Action item. Transcription of the full listing is required, character for character.

Exercise materials Block Start

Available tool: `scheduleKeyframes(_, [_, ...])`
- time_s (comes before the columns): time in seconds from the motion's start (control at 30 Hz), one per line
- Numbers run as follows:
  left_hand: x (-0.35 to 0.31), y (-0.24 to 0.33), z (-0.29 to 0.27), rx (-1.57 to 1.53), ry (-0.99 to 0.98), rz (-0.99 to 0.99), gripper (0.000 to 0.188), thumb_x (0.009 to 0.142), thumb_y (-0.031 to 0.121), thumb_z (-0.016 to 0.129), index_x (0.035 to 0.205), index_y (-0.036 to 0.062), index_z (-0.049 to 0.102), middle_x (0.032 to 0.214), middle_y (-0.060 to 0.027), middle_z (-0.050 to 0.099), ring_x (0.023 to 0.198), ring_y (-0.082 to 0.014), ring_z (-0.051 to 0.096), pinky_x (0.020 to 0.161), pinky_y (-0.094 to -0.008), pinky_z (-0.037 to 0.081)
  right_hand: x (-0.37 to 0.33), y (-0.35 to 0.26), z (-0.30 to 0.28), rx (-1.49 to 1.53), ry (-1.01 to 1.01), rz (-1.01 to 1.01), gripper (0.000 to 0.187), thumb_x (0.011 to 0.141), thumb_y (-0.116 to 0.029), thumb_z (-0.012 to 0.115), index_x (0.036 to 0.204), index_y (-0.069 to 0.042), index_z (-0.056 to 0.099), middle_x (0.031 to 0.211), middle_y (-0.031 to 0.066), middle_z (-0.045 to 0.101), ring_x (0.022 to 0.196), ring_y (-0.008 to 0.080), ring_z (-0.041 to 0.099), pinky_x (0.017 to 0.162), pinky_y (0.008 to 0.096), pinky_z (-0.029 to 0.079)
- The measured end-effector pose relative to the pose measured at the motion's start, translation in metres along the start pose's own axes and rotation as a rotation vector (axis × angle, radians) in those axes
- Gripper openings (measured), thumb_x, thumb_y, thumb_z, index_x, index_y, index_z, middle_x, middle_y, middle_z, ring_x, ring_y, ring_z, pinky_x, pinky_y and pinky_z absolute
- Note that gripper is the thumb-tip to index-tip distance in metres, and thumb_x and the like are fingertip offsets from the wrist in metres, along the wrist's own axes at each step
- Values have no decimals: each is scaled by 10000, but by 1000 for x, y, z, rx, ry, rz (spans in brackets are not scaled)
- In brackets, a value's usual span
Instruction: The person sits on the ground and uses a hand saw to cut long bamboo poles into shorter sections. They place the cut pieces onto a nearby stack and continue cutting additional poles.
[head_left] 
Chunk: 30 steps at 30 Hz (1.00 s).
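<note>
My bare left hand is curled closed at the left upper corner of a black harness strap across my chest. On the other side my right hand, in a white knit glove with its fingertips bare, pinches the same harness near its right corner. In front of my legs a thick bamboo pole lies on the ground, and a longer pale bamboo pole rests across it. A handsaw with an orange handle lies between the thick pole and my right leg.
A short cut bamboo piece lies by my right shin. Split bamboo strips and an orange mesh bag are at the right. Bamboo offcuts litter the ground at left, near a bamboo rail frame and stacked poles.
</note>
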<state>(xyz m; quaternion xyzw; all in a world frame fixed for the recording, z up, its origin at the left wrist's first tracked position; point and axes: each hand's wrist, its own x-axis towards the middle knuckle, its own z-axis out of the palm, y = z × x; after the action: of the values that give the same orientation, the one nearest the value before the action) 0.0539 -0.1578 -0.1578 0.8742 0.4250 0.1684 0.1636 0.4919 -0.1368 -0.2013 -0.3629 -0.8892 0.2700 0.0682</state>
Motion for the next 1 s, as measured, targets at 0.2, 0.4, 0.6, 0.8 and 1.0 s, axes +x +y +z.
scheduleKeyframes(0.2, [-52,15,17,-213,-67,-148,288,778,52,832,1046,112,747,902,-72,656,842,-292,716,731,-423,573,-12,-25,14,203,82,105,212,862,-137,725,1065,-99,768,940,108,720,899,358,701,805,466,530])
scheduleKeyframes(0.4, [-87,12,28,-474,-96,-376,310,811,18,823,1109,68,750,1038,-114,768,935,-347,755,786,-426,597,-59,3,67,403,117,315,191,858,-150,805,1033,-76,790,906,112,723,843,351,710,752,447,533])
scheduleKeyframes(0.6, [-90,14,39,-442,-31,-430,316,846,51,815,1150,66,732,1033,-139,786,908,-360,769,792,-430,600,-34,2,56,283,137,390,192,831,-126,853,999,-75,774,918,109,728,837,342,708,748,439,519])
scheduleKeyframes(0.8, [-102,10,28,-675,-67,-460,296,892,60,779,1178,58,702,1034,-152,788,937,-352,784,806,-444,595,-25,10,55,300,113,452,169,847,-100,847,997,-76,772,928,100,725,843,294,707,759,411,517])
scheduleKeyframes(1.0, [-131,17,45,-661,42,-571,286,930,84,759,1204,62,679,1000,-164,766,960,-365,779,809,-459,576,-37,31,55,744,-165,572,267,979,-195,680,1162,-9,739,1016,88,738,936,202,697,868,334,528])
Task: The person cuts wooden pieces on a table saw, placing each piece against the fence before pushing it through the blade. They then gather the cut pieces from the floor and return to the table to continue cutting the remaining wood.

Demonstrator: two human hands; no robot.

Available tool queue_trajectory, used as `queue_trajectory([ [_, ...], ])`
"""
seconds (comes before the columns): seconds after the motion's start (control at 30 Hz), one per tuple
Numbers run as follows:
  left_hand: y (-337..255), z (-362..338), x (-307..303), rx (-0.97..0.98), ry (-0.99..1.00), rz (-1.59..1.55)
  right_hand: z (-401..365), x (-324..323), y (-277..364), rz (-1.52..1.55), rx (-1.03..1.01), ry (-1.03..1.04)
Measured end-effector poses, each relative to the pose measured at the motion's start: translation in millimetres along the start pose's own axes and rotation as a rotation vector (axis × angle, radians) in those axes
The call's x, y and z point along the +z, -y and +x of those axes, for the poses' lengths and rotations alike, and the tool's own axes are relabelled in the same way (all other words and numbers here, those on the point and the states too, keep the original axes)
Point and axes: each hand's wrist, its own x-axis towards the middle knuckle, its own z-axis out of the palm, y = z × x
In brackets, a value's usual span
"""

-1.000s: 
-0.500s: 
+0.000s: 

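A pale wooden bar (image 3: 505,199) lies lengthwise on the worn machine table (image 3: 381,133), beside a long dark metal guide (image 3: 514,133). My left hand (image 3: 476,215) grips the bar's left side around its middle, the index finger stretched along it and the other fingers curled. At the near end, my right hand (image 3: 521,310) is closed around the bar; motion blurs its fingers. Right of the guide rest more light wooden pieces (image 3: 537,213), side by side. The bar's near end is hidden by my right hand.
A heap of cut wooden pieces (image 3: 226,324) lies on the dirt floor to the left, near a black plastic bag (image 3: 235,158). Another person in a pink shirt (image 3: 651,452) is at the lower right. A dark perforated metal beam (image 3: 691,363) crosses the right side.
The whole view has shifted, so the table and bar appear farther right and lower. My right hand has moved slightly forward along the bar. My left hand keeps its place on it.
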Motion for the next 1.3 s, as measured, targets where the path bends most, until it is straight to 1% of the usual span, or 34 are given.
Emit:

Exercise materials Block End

Result for this task.
Available tool: `scheduleKeyframes(_, [_, ...])`
- time_s (comes before the columns): time in seconds from the motion's start (control at 30 Hz), one per line
- Numbers run as follows:
  left_hand: x (-0.35 to 0.31), y (-0.24 to 0.33), z (-0.29 to 0.27), rx (-1.57 to 1.53), ry (-0.99 to 0.98), rz (-0.99 to 0.99), gripper (0.000 to 0.188), thumb_x (0.009 to 0.142), thumb_y (-0.031 to 0.121), thumb_z (-0.016 to 0.129), index_x (0.035 to 0.205), index_y (-0.036 to 0.062), index_z (-0.049 to 0.102), middle_x (0.032 to 0.214), middle_y (-0.060 to 0.027), middle_z (-0.050 to 0.099), ring_x (0.023 to 0.198), ring_y (-0.082 to 0.014), ring_z (-0.051 to 0.096), pinky_x (0.020 to 0.161), pinky_y (-0.094 to -0.008), pinky_z (-0.037 to 0.081)
  right_hand: x (-0.37 to 0.33), y (-0.35 to 0.26), z (-0.30 to 0.28), rx (-1.49 to 1.53), ry (-1.01 to 1.01), rz (-1.01 to 1.01), gripper (0.000 to 0.187), thumb_x (0.011 to 0.141), thumb_y (-0.116 to 0.029), thumb_z (-0.012 to 0.115), index_x (0.036 to 0.204), index_y (-0.069 to 0.042), index_z (-0.056 to 0.099), middle_x (0.031 to 0.211), middle_y (-0.031 to 0.066), middle_z (-0.045 to 0.101), ring_x (0.022 to 0.196), ring_y (-0.008 to 0.080), ring_z (-0.041 to 0.099), pinky_x (0.017 to 0.162), pinky_y (0.008 to 0.096), pinky_z (-0.029 to 0.079)
- The measured end-effector pose relative to the pose measured at the motion's start, translation in metres along the start pose's own axes and rotation as a rotation vector (axis × angle, radians) in those axes
- Gripper openings (measured), thumb_x, thumb_y, thumb_z, index_x, index_y, index_z, middle_x, middle_y, middle_z, ring_x, ring_y, ring_z, pinky_x, pinky_y and pinky_z absolute
- Note that gripper is the thumb-tip to index-tip distance in metres, and thumb_x and the like are fingertip offsets from the wrist in metres, along the wrist's own axes at each step
- Values have no decimals: each is scaled by 10000, but by 1000 for x, y, z, rx, ry, rz (spans in brackets are not scaled)
- In brackets, a value's usual span
Instruction: The person sits on the ground and uses a hand saw to cut long bamboo poles into shorter sections. They place the cut pieces onto a nearby stack and continue cutting additional poles.
[head_left] 
Chunk: 30 steps at 30 Hz (1.00 s).
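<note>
My bare left hand is curled closed at the left upper corner of a black harness strap across my chest. On the other side my right hand, in a white knit glove with its fingertips bare, pinches the same harness near its right corner. In front of my legs a thick bamboo pole lies on the ground, and a longer pale bamboo pole rests across it. A handsaw with an orange handle lies between the thick pole and my right leg.
A short cut bamboo piece lies by my right shin. Split bamboo strips and an orange mesh bag are at the right. Bamboo offcuts litter the ground at left, near a bamboo rail frame and stacked poles.
</note>
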<state>(xyz m; quaternion xyzw; all in a world frame fixed for the recording, z up, its origin at the left wrist's first tracked position; point and axes: each hand's wrist, its own x-axis towards the middle knuckle, its own z-axis out of the palm, y = z × x; after the action: of the values that give the same orientation, the one nearest the value before the action) 0.0539 -0.1578 -0.1578 0.8742 0.4250 0.1684 0.1636 0.4919 -0.1368 -0.2013 -0.3629 -0.8892 0.2700 0.0682</state>
Motion for the next 1 s, as measured, targets at 0.2, 0.4, 0.6, 0.8 and 1.0 s, axes +x +y +z.
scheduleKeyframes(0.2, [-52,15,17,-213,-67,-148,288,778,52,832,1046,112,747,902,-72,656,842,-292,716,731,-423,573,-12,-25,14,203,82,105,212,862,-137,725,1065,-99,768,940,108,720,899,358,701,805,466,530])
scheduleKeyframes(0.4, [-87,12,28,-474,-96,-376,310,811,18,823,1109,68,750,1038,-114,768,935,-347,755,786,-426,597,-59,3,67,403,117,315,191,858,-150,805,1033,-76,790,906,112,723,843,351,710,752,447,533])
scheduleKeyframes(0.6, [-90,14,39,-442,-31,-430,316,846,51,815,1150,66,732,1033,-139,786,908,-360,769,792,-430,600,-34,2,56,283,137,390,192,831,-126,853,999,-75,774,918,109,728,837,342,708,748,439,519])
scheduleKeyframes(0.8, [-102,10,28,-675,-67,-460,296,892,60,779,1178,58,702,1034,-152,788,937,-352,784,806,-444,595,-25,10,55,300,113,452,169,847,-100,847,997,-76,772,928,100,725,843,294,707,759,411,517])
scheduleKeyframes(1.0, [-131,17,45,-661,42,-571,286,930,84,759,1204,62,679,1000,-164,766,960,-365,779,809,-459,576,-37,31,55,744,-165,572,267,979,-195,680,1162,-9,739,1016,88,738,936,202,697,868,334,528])
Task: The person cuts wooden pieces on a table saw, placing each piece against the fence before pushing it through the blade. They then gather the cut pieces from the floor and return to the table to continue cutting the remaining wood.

Demonstrator: two human hands; no robot.

Available tool queue_trajectory, used as `queue_trajectory([ [_, ...], ])`
"""
seconds (comes before the columns): seconds after the motion's start (control at 30 Hz), one per tuple
Numbers run as follows:
  left_hand: y (-337..255), z (-362..338), x (-307..303), rx (-0.97..0.98), ry (-0.99..1.00), rz (-1.59..1.55)
  right_hand: z (-401..365), x (-324..323), y (-277..364), rz (-1.52..1.55), rx (-1.03..1.01), ry (-1.03..1.04)
Measured end-effector poses, each relative to the pose measured at the motion's start: translation in millimetres along the start pose's own axes and rotation as a rotation vector (axis × angle, radians) in those axes
The call's x, y and z point along the +z, -y and +x of those axes, for the poses' lengths and rotations alike, and the tool's own axes are relabelled in the same way (all other words and numbers here, those on the point and the states too, keep the original axes)
Point and axes: each hand's wrist, its own x-axis towards the middle knuckle, its own z-axis out of the palm, y = z × x
In brackets, a value's usual span
"""

-1.000s: 
-0.500s: 
+0.000s: 

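A pale wooden bar (image 3: 505,199) lies lengthwise on the worn machine table (image 3: 381,133), beside a long dark metal guide (image 3: 514,133). My left hand (image 3: 476,215) grips the bar's left side around its middle, the index finger stretched along it and the other fingers curled. At the near end, my right hand (image 3: 521,310) is closed around the bar; motion blurs its fingers. Right of the guide rest more light wooden pieces (image 3: 537,213), side by side. The bar's near end is hidden by my right hand.
A heap of cut wooden pieces (image 3: 226,324) lies on the dirt floor to the left, near a black plastic bag (image 3: 235,158). Another person in a pink shirt (image 3: 651,452) is at the lower right. A dark perforated metal beam (image 3: 691,363) crosses the right side.
The whole view has shifted, so the table and bar appear farther right and lower. My right hand has moved slightly forward along the bar. My left hand keeps its place on it.
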Motion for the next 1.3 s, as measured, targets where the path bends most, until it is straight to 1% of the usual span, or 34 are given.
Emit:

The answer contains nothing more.